Ferroelectric Switching Pathways and Domain Structure of SrBi$_2$(Ta,Nb)$_2$O$_9$ from First Principles

TL;DR

This study uses first-principles calculations and group theory to analyze ferroelectric switching pathways and domain structures in SrBi$_2$(Ta,Nb)$_2$O$_9$, revealing low-energy switching paths and complex domain vortex networks.

Contribution

It combines theoretical analysis and density functional theory to identify novel ferroelectric switching paths and domain structures in Aurivillius-phase oxides, advancing understanding of their polarization mechanisms.

Findings

Low-energy two-step switching paths identified.

Complex domain wall vortex structures analyzed.
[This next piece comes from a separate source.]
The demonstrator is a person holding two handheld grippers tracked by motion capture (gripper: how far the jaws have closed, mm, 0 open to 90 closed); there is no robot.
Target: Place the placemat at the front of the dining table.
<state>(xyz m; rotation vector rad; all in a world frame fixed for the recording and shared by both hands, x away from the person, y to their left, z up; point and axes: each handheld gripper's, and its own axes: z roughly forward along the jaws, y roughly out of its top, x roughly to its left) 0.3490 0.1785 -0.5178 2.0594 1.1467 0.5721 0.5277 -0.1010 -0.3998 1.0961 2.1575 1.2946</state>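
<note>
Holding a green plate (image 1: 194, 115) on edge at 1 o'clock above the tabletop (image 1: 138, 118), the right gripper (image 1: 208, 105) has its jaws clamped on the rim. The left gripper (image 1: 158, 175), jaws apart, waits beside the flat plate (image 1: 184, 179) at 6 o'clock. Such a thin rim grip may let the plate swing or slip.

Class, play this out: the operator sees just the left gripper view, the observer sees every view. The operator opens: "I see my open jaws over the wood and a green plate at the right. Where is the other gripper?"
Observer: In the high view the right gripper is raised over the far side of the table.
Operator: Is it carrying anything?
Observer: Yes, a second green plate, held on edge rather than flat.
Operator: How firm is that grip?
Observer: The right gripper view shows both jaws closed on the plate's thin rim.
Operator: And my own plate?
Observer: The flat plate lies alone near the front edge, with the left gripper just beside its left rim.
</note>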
Insights into optimizing ferroelectric properties through structural engineering.

Abstract

Several families of layered perovskite oxide ferroelectrics exhibit a coupling between polarization and structural order parameters, such as octahedral rotation distortions. This coupling provides opportunities for novel electric field-based manipulation of material properties, and also stabilizes complex domain patterns and domain wall vortices. Amongst layered perovskites with such coupled orders, the Aurivillius-phase oxides SrBi$_2B_2$O$_9$ ($B$=Ta, Nb) are well-known for their excellent room temperature ferroelectric performance. This work combines group theoretic analysis with density functional theory calculations to examine the ferroelectric switching processes of SrBi$_2B_2$O$_9$. Low-energy two-step ferroelectric switching paths are identified, with polarization reversal facilitated by structural order parameter rotations. Analysis of the domain structure reveals how the relative energetics of the coupled order parameters translates into a network of several distinct domain wall types linked by domain wall vortex structures. Comparisons are made between the ferroelectric switching and domain structure of SrBi$_2B_2$O$_9$ and those of the layered $n$=2 Ruddlesden-Popper hybrid improper ferroelectrics. The results provide new insight into how ferroelectric properties may be optimized by engineering the complex crystal structures of Aurivllius-phase oxides.